Car la littérature populaire, comme tout mouvement artistique, a ses têtes de gondoles et ses petites mains, qui autant les unes que les autres, valent au minimum une mention, quand ce n'est pas une reconnaissance publique. Tout est né du roman-feuilleton où sous le parrainage de grands noms comme
Victor Hugo,
Alexandre Dumas ou
George Sand, une nouvelle catégorie d'auteurs a vu le jour :
Eugène Sue,
Paul Féval,
Ponson du Terrail, pour les plus connus, mais aussi
Gustave Aimard,
Amédée Achard,
Adolphe d'Ennery, ou
Emile Gaboriau, la mode étant surtout ou roman historique, roman d'aventure ou roman social. L'âge d'or du roman populaire se situe à la Belle Epoque, grosso modo entre 1880 et 1920, et coïncident avec le moment où, progrès oblige, les auteurs n'écrivent plus pour eux mais en fonction d'un public précis : ils écrivent ce qu'attend le lectorat, de la création, ils passent à la production avant de passer à l'industrialisation. C'est l'apogée du roman historique avec
Paul Féval Fils et
Michel Zévaco, du roman mélodramatique avec
Georges Ohnet,
Jules Mary, Xavier de Monépin ou
Pierre Decourcelle, du roman policier avec
Gaston Leroux ou
Maurice Leblanc, du roman d'aventure "vernien", avec
Paul d'Ivoi, etc. A part, nous avons l'inclassable et pourtant incontournable Gustave Lerouge. Dans l'entre-deux-guerres, et depuis 1945, la multiplicité des thèmes et des modes de diffusion, ainsi que l'apport des 'pulps" américains font éclater le genre. le roman mélodramatique à l'eau de rose se perpétue un temps avec Delly et
Max du Veuzit. Aux catégories déjà citées viennent s'ajouter, le roman fantastique et d'horreur, la science-fiction, le roman d'espionnage, le thriller... "Le "roman de gare" constitue une brève survivance du roman populaire, mais on est déjà dans une autre époque : la bande dessinée, la télévision, le cinéma ont pris le relais d'un type culturel désormais révolu.

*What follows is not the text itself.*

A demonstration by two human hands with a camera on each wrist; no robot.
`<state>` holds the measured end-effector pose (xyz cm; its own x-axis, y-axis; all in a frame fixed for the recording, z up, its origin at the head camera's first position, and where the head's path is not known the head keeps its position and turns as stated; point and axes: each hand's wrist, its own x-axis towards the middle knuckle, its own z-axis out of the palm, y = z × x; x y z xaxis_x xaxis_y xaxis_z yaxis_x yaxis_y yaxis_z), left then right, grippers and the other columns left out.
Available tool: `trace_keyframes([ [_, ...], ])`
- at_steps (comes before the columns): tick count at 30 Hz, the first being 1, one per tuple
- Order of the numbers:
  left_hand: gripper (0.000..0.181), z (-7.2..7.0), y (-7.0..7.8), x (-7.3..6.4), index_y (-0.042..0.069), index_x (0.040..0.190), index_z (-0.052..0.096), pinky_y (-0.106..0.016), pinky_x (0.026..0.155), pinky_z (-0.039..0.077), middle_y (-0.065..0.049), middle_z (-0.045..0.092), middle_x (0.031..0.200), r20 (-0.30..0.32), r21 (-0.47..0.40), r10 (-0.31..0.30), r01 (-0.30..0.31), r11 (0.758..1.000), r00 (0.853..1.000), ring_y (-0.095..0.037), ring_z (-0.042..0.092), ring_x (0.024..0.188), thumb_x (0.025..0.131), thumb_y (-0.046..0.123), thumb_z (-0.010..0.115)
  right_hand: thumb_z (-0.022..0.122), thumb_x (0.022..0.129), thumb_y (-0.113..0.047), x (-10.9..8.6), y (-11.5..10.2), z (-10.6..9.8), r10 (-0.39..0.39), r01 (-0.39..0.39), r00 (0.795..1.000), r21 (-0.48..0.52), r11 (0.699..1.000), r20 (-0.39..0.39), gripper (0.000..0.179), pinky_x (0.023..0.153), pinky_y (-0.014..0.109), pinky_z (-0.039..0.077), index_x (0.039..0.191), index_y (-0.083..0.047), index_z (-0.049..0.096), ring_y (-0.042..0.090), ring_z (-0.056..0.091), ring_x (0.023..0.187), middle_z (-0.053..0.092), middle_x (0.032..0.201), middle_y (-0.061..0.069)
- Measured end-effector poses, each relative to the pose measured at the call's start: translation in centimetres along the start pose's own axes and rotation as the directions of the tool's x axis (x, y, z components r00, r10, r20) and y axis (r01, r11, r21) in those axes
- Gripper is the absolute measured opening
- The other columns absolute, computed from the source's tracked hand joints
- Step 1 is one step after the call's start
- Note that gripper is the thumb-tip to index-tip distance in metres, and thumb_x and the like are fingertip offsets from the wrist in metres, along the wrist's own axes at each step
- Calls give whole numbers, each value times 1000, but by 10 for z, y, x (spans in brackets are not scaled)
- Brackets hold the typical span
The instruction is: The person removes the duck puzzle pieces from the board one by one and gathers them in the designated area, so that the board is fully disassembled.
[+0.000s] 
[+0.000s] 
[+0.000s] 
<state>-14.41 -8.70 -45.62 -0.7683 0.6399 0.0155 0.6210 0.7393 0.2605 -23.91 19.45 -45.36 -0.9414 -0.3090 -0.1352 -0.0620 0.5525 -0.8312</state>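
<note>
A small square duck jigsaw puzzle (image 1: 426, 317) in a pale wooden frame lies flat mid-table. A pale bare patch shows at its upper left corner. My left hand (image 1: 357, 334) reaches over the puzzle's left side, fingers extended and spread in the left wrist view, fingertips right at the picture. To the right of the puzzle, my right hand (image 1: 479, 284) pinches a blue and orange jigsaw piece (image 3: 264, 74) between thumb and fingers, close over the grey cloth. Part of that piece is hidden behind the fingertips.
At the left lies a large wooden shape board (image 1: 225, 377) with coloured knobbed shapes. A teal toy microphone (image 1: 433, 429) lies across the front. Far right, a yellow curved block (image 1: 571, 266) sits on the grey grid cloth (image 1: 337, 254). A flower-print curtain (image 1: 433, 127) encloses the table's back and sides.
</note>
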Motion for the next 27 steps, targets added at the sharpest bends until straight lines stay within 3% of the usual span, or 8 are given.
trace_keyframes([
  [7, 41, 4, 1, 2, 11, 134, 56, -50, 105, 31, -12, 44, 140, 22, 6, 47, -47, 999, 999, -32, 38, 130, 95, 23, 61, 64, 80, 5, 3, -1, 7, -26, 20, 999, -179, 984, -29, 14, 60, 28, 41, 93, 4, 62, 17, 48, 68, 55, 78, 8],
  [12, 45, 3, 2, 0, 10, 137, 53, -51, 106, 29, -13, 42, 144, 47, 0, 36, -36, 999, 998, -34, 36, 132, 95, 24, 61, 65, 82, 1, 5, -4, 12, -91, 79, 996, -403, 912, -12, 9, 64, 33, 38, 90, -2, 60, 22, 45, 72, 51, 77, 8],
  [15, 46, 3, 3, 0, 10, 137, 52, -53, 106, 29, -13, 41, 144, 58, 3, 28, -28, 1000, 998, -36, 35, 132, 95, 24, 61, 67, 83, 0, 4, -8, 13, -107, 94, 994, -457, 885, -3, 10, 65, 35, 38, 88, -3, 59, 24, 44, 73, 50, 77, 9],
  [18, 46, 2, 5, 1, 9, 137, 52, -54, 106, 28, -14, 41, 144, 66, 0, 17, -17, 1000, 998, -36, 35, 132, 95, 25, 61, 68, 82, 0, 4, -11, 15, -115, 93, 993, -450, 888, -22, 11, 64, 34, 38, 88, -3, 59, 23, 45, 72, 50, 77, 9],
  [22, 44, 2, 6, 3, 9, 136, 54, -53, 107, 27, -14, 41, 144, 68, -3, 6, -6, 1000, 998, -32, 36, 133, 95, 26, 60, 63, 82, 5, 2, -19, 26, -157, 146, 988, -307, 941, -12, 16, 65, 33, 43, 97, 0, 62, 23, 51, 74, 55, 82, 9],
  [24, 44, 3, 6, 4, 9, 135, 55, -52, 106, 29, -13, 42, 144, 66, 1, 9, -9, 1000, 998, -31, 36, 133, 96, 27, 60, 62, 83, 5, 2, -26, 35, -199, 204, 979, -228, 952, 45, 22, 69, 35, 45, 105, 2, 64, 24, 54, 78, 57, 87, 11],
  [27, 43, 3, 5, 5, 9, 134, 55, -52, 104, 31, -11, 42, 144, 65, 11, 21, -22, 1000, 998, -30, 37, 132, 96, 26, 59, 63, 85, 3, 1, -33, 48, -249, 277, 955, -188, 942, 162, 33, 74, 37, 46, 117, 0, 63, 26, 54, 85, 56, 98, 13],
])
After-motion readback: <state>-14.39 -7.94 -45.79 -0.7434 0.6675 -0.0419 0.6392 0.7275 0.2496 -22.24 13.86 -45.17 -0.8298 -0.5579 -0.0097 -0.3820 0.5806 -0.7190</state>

Amédée Achard (1814-1875) est l'un de ces auteurs à redécouvrir. de son oeuvre considérable, retenons deux pépites, deux romans de cape et d'épée : Belle-Rose (1847) et surtout
Les coups d'épée de M. de la Guerche (1863) et sa suite Envers et contre tous (1874). Injustement méconnu, ce roman est tout à fait comparable au Bossu de
Féval, on y sent le même souffle épique (qui était aussi celui de Dumas). L'auteur y relate les aventures d'Armand de la Guerche (protestant) et de son ami et éternel rival Renaud de Chaufontaine (catholique) à travers la France du début XVIIème siècle et même jusqu'en en Suède.
Dans la plus belle tradition du roman de cape et d'épée, cet ouvrage de belle facture, d'une remarquable qualité littéraire, ne peut que séduire les amateurs.
Disponible en édition Marabout, réédité chez Phébus, on a plus de chance de le trouver chez un bouquiniste ou dans un vide-grenier. Ou alors en numérique, sur ces sites de téléchargement autorisés et gratuits que sont (entre autres) Ebooks libres et gratuits ou encore Bouquineux (leur catalogue est richissime)... si vous êtes adepte de la liseuse.